Open Access
Low-Latency Keccak at any Arbitrary Order
Author(s) -
Sara Zarei,
Aein Rezaei Shahmirzadi,
Hadi Soleimany,
Raziyeh Salarifard,
Amir Moradi
Publication year - 2021
Publication title -
iacr transactions on cryptographic hardware and embedded systems
Language(s) - English
Resource type - Journals
ISSN - 2569-2925
DOI - 10.46586/tches.v2021.i4.388-411
Subject(s) - computer science , latency (audio) , masking (illustration) , implementation , glitch , cryptography , parallel computing , arithmetic , computer engineering , algorithm , mathematics , programming language , telecommunications , art , detector , visual arts
Correct application of masking on hardware implementation of cryptographic primitives necessitates the instantiation of registers in order to achieve the non-completeness (commonly said to stop the propagation of glitches). This sometimes leads to a high latency overhead, making the implementation not necessarily suitable for the underlying application. As a concrete example, this holds for Keccak.
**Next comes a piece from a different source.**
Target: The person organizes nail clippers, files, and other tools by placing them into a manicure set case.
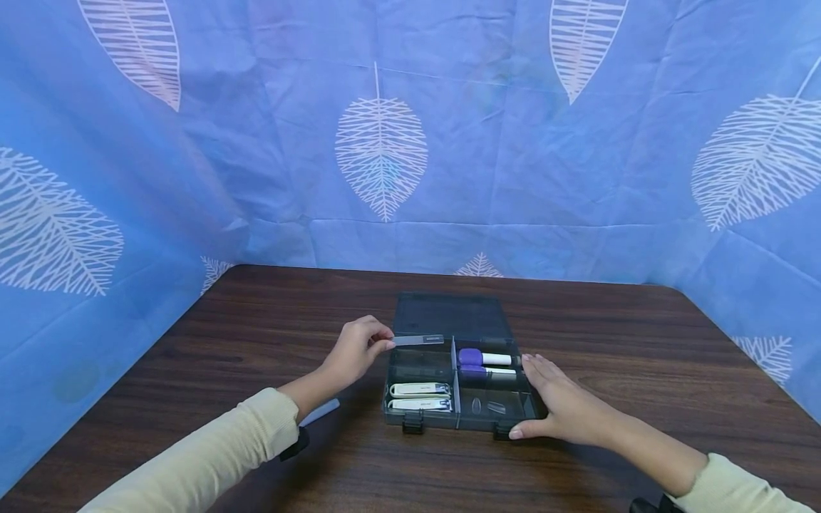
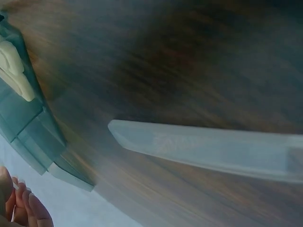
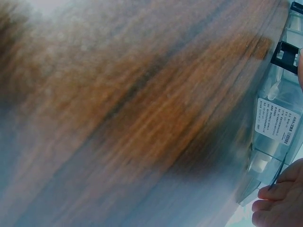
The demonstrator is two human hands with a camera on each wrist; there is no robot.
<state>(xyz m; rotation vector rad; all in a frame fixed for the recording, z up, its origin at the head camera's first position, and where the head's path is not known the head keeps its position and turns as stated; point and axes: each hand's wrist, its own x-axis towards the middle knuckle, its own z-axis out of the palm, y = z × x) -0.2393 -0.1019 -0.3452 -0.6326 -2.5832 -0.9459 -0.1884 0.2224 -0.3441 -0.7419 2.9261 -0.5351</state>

Application of d + 1 Domain Oriented Masking (DOM) on a round-based implementation of Keccak leads to the introduction of two register stages per round, i.e., two times higher latency. On the other hand, Rhythmic-Keccak, introduced in CHES 2018, unrolls two rounds to half the latency compared to an unprotected ordinary round-based implementation. To that end, td + 1 masking is used which requires a notable area, and – apart from the difficulty to construct – its extension to higher orders seems beyond the bounds of feasibility.In this paper, we focus on d + 1 masking and introduce a methodology which enables us to stay with the latency of an unprotected round-based implementation, i.e., one register stage per round. While being secure under glitch-extended probing model, we provide a general design where the desired security order can be easily adjusted without any effect on the above-given latency. Compared to the Rhythmic-Keccak, the synthesis results show that our first-order design is able to accomplish the entire operations of Keccak-f[200] in the same period of time while decreasing the area by 74.5%. Notably, our implementations achieve around 30% less delay compared to the corresponding original DOM-Keccak designs.